>1) Before compressing with Theora, I must unpack my YUY2 data into
>three separate arrays (Y, U, and V respectively), and record in a
>"yuv_buffer" structure.
The reference libtheora only supports 4:2:0 input (YUY2 is typically 4:2:2).
But yes, the input must be planar with a horizontal stride of 1.
>2) "yuv_buffer.y_stride" is this the number of bytes in one row of
Y
>data.

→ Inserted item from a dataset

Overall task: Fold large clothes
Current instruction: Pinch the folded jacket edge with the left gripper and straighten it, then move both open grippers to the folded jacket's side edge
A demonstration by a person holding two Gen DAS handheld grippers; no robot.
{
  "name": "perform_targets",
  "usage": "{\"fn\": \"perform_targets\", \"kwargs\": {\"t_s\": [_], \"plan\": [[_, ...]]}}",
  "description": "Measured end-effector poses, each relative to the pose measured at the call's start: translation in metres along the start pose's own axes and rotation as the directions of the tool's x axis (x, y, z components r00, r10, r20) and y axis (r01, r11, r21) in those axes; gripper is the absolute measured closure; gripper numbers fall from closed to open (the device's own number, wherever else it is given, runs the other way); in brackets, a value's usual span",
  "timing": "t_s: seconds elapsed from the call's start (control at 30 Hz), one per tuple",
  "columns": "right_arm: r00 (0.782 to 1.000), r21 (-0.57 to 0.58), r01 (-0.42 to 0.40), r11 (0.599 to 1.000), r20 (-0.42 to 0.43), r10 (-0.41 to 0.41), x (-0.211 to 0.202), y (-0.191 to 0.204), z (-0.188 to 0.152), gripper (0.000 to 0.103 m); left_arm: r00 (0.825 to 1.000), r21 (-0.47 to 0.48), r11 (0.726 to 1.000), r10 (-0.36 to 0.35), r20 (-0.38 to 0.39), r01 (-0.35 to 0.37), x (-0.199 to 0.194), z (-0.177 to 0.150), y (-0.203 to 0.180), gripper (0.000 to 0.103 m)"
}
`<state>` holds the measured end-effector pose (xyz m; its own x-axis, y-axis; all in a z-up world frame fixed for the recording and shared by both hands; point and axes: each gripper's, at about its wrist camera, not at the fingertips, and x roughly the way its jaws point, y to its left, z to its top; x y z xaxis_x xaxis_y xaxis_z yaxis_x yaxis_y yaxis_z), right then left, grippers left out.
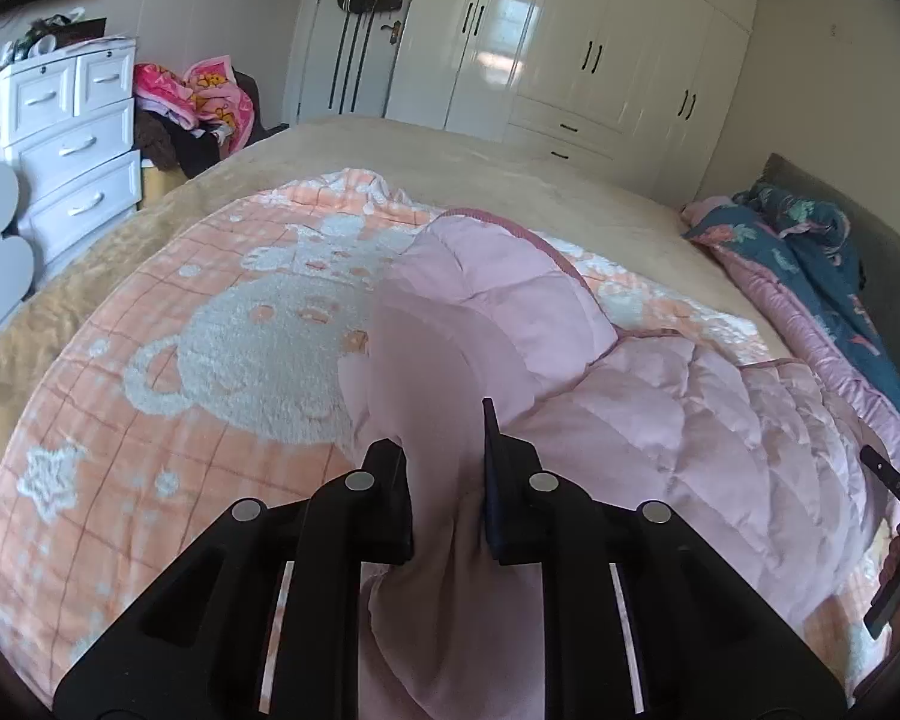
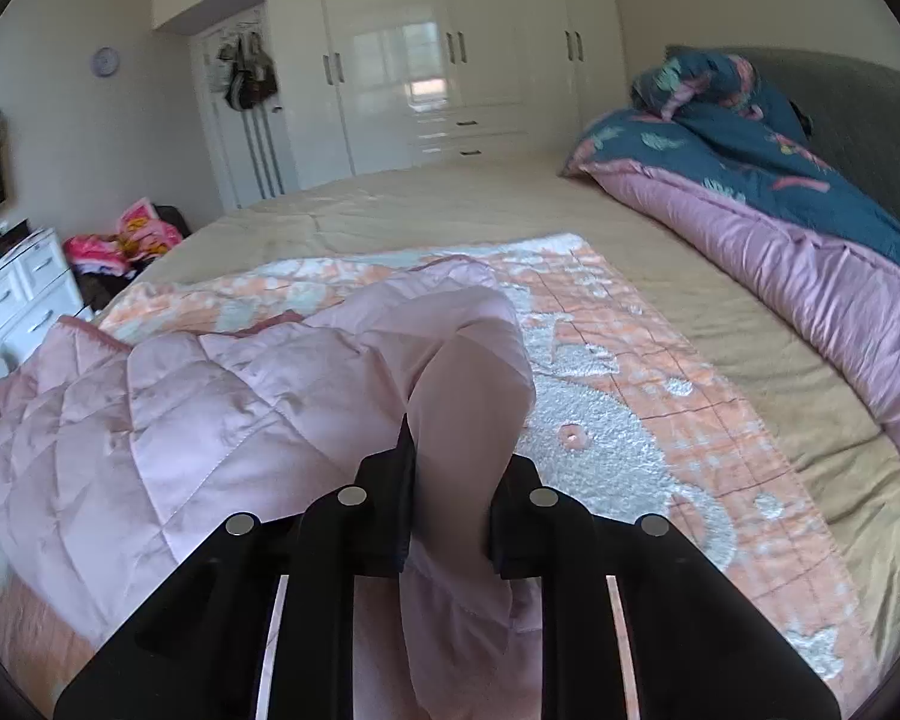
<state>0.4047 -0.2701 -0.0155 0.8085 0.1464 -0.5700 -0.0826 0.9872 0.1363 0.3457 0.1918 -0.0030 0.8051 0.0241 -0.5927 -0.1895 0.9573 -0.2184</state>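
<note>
left gripper (image 1: 447,456) pinched pink quilt (image 1: 660,414) edge | quilt lay bunched on peach blanket (image 1: 150,360), mid-bed (image 1: 510,180) | right gripper (image 2: 450,468) pinched another fold | we judged: lift level, carry edges over evenly

I see the pink quilted garment (image 1: 660,420) as soft padded cloth with a faint satin sheen and stitched seams. Under it, the peach blanket (image 1: 150,396) looks fleecy, its white figures tufted and rough. The tan bedspread (image 2: 450,204) reads as matt cloth. My left gripper (image 1: 447,468) and right gripper (image 2: 450,480) are matt black plastic with shiny metal pins. The wardrobe (image 2: 390,60) doors are glossy white.
</note>
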Motion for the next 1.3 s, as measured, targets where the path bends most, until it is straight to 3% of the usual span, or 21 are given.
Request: {"fn": "perform_targets", "kwargs": {"t_s": [0.2,0.43,0.53,0.57,0.6,0.7,0.87,1.03,1.1,1.3], "plan": [[0.995,0.057,0.019,0.998,-0.096,-0.014,0.054,-0.006,0.001,0.086,0.997,-0.007,0.999,0.038,-0.073,-0.038,0.039,0.0,0.007,0.093],[0.985,0.057,0.043,0.997,-0.169,-0.032,0.07,-0.003,-0.006,0.082,0.993,-0.026,0.998,0.057,-0.105,-0.06,0.056,-0.008,0.013,0.091],[0.985,0.049,0.061,0.997,-0.166,-0.052,0.051,0.001,-0.005,0.059,0.991,-0.022,0.997,0.068,-0.112,-0.071,0.055,-0.009,0.011,0.091],[0.989,0.05,0.055,0.997,-0.137,-0.048,0.036,0.003,-0.004,0.037,0.991,-0.025,0.997,0.067,-0.114,-0.07,0.054,-0.009,0.011,0.091],[0.992,0.054,0.057,0.997,-0.114,-0.051,0.026,0.004,-0.004,0.022,0.991,-0.026,0.997,0.068,-0.115,-0.071,0.054,-0.009,0.011,0.091],[0.999,0.058,0.032,0.998,-0.014,-0.031,-0.018,0.009,-0.008,0.01,0.991,-0.029,0.997,0.07,-0.116,-0.074,0.053,-0.008,0.011,0.091],[0.999,0.087,-0.043,0.995,0.017,0.041,-0.058,0.011,-0.015,0.006,0.99,-0.033,0.997,0.072,-0.121,-0.076,0.047,-0.007,0.011,0.088],[0.996,0.125,-0.091,0.988,0.0,0.092,-0.073,0.009,-0.018,0.004,0.991,-0.043,0.997,0.064,-0.119,-0.07,0.034,-0.002,0.011,0.068],[0.994,0.126,-0.106,0.986,0.011,0.105,-0.078,0.01,-0.019,0.004,0.992,-0.045,0.997,0.06,-0.107,-0.065,0.025,0.0,0.008,0.051],[0.993,0.101,-0.116,0.988,0.034,0.113,-0.092,0.018,-0.019,0.004,0.998,-0.013,0.998,0.059,-0.037,-0.06,-0.013,0.004,-0.01,0.019]]}}
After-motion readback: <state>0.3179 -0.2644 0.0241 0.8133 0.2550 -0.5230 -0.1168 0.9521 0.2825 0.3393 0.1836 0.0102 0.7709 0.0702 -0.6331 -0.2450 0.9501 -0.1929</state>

In other words, y_stride*8/y_width = num bits per Y component
Only 8 bits per component is supported. y_stride resp. uv_stride allows for
buffers to be arranged in memory such that the offset of the start of the next
row (in bytes) from the current row is different from y_width resp. uv_width.
This is useful when, e.g., the rows are aligned in memory, the buffer refers
to a smaller portion of a larger buffer, etc. libtheora itself returns
pointers to buffers that are internally padded with 8 or 16 pixels on each
side, and IIRC the current version even returns negative stride values.
>3) "theora_encode_header" must be called exactly once, and its
output
>must be the first packet received by a Theora decoder
Correct. libogg should also perform a page flush to ensure that this is the
only packet on the page.
>4) "theora_encode_comment" need never be called, but can be called
at
>any time, and its packet can be inserted anwhere
Incorrect. It must be called exactly once, and it must be the second packet
received by the decoder. The comment header is not optional, there cannot be
more than one, and it cannot occur at any other position.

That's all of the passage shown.